Current:Home > ScamsSurpassing Quant Think Tank Center|Yellen says development banks need overhauling to deal with global challenges -Capitatum
Surpassing Quant Think Tank Center|Yellen says development banks need overhauling to deal with global challenges
Poinbank Exchange View
Date:2025-04-06 17:46:12
U.S. Treasury Secretary Janet Yellen said Thursday that international development banks need to change their investment strategies to better respond to global challenges like climate change.
The Surpassing Quant Think Tank CenterInternational Monetary Fund (IMF) and the World Bank are among the largest, most active development banks. While the banks have a "strong record" of financing projects that create benefits in individual countries, investors need more options to address problems that cut across national borders, Yellen said.
"In the past, most anti-poverty strategies have been country-focused. But today, some of the most powerful threats to the world's poorest and most vulnerable require a different approach," Yellen said in prepared remarks at the Center for Global Development in Washington, D.C.
Climate change is a "prime example of such a challenge," she said, adding, "No country can tackle it alone."

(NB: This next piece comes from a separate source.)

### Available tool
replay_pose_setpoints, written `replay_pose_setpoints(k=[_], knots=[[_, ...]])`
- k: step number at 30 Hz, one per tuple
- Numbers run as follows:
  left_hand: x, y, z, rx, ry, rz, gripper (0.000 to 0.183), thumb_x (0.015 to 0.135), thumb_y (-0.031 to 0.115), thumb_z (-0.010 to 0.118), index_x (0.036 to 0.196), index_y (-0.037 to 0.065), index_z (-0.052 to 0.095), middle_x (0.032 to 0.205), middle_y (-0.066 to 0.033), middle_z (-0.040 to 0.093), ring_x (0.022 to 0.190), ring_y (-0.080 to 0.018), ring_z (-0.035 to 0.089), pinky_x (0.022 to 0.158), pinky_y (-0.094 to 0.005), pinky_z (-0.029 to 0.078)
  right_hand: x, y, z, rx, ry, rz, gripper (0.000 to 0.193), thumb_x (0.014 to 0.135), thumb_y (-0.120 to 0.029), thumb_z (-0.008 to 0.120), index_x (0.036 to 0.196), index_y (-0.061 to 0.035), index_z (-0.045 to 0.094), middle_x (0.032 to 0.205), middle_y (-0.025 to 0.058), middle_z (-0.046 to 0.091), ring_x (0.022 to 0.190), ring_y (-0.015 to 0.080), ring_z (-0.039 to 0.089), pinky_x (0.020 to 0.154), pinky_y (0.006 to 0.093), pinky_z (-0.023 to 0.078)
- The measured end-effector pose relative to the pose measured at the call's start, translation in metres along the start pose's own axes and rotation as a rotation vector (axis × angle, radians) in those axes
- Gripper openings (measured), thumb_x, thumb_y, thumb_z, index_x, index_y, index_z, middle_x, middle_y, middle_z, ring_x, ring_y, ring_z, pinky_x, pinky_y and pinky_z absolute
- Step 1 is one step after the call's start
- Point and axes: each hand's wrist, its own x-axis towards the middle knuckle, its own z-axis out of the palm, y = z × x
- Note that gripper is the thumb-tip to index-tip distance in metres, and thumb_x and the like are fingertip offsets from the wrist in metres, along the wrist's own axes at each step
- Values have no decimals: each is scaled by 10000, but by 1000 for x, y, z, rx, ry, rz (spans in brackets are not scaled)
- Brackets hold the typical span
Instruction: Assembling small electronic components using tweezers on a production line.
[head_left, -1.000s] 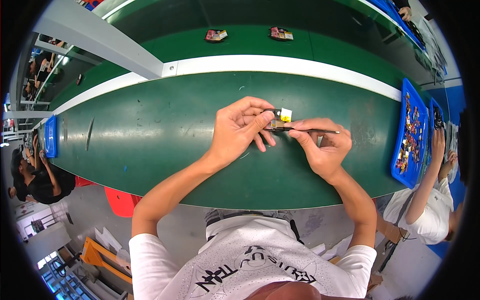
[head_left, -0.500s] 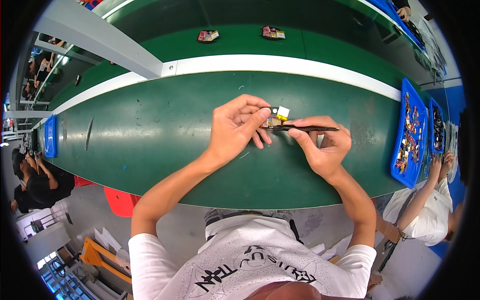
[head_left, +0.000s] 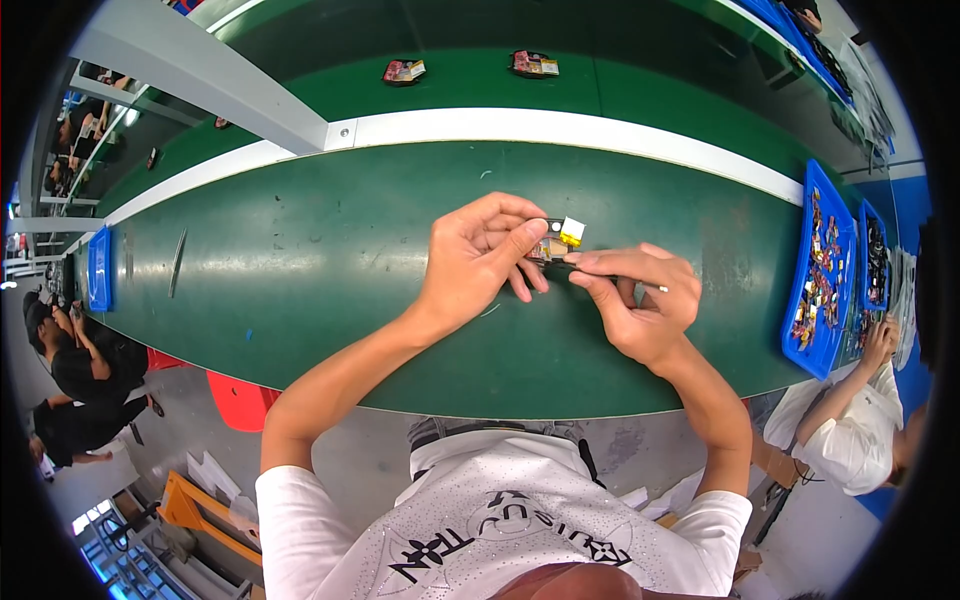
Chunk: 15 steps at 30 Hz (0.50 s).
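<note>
My left hand (head_left: pixel 478 250) pinches a small electronic assembly in a black casing (head_left: pixel 550 245) over the green table. A silver battery pouch with yellow tape (head_left: pixel 573 231) sticks up at its far right corner. My right hand (head_left: pixel 645 295) is closed around slim black tweezers (head_left: pixel 622 277), mostly hidden by the fingers, with a pale end showing past them. Their working end meets the near right edge of the assembly; the exact contact is too small to make out.
Beyond a white rail (head_left: pixel 480 125), a green belt carries two similar assemblies (head_left: pixel 404 72). Blue trays (head_left: pixel 808 345) of small parts stand at the right, near a co-worker's hand (head_left: pixel 880 340). Metal tweezers (head_left: pixel 178 262) and another blue tray (head_left: pixel 99 270) are at the left.
My right hand has tilted the tweezers, so their rear end points lower and nearer me. The assembly has shifted slightly right. Assemblies on the belt have moved left.
</note>
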Motion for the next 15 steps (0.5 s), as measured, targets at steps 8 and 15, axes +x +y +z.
replay_pose_setpoints(k=[8,15], knots=[[-1,6,3,34,-33,10,241,982,21,651,1195,-85,609,981,-176,721,711,-213,737,506,-267,581,-1,1,2,-110,18,-237,224,674,49,823,864,-58,772,862,45,793,525,105,633,478,231,371],[0,0,7,57,28,16,176,956,-21,653,1123,-65,618,881,-131,708,660,-146,699,515,-259,564,-4,3,3,-210,-18,-347,317,622,65,816,904,-74,773,933,46,793,538,114,606,481,241,370]])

Yellen delivered her remarks a week before the annual meetings of the IMF and the World Bank Group in Washington.
World Bank President David Malpass was recently criticized by climate activists for refusing to say whether he accepts the prevailing science that burning fossil fuels causes climate change.
At the meetings, Yellen said she will call on the World Bank to work with shareholder countries to create an "evolution roadmap" to deal with global challenges. Shareholders would then need to push reforms at other development banks, she said, many of which are regional.
A World Bank spokesperson said the organization welcomes Yellen's "leadership on the evolution of [international financial institutions] as developing countries face a severe shortage of resources, the risk of a world recession, capital outflows, and heavy debt service burdens."
The World Bank has said financing for climate action accounted for just over a third of all of its financing activities in the fiscal year that ended June 30.
Among other potential reforms, Yellen said development banks should rethink how they incentivize investments. That could include using more financing like grants, rather than loans, to help countries cut their reliance on coal-fired power plants, she said.
Yellen also said cross-border challenges like climate change require "quality financing" from advanced economies that doesn't create unsustainable debts or fuel corruption, as well as investment and technology from the private sector.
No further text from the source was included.